Work required
The lines below, from the one containing "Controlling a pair" through the one containing "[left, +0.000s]", should be set down exactly, with no pictures and nothing else.

───── Data for this task

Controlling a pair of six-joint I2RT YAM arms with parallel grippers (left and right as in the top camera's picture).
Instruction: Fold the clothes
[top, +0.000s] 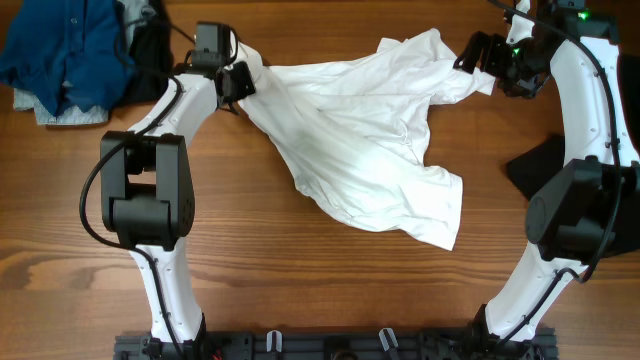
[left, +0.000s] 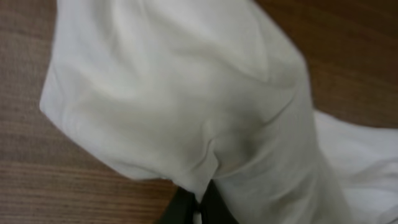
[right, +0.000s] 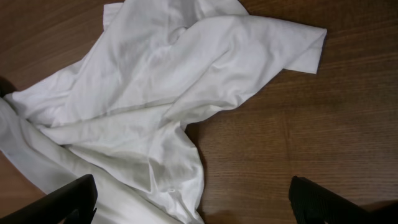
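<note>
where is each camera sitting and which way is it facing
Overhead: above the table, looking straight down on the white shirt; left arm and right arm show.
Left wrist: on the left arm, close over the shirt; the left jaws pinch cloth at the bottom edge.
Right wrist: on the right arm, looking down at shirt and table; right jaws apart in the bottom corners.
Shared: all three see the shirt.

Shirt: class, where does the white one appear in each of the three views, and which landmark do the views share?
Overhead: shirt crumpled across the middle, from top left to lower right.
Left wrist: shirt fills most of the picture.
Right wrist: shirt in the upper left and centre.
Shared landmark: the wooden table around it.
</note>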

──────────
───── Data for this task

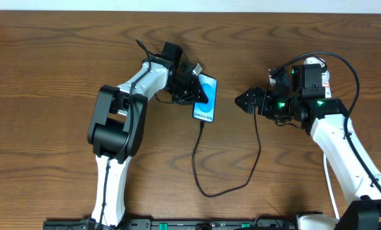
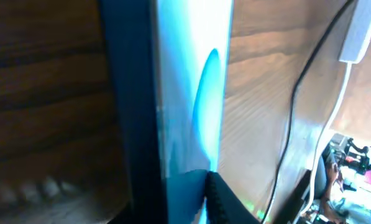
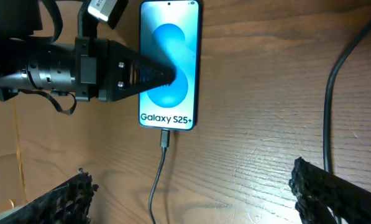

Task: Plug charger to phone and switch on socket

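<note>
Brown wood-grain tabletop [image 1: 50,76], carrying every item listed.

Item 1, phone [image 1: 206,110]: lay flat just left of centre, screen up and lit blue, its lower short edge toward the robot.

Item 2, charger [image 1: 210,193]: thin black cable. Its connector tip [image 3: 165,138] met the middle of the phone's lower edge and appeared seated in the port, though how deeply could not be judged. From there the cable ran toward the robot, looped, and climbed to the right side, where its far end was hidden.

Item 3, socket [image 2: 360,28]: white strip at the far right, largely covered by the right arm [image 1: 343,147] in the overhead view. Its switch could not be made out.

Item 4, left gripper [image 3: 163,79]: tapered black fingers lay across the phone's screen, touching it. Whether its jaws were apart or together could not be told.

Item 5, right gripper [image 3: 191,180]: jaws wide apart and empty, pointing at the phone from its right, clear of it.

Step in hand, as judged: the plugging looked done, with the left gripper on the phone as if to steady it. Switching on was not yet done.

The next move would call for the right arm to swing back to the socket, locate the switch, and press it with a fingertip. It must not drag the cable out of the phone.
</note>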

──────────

Solution to the exercise
Controlling a pair of six-joint I2RT YAM arms with parallel grippers (left and right as in the top camera's picture).
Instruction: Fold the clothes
[top, +0.000s] 
[left, +0.000s] 

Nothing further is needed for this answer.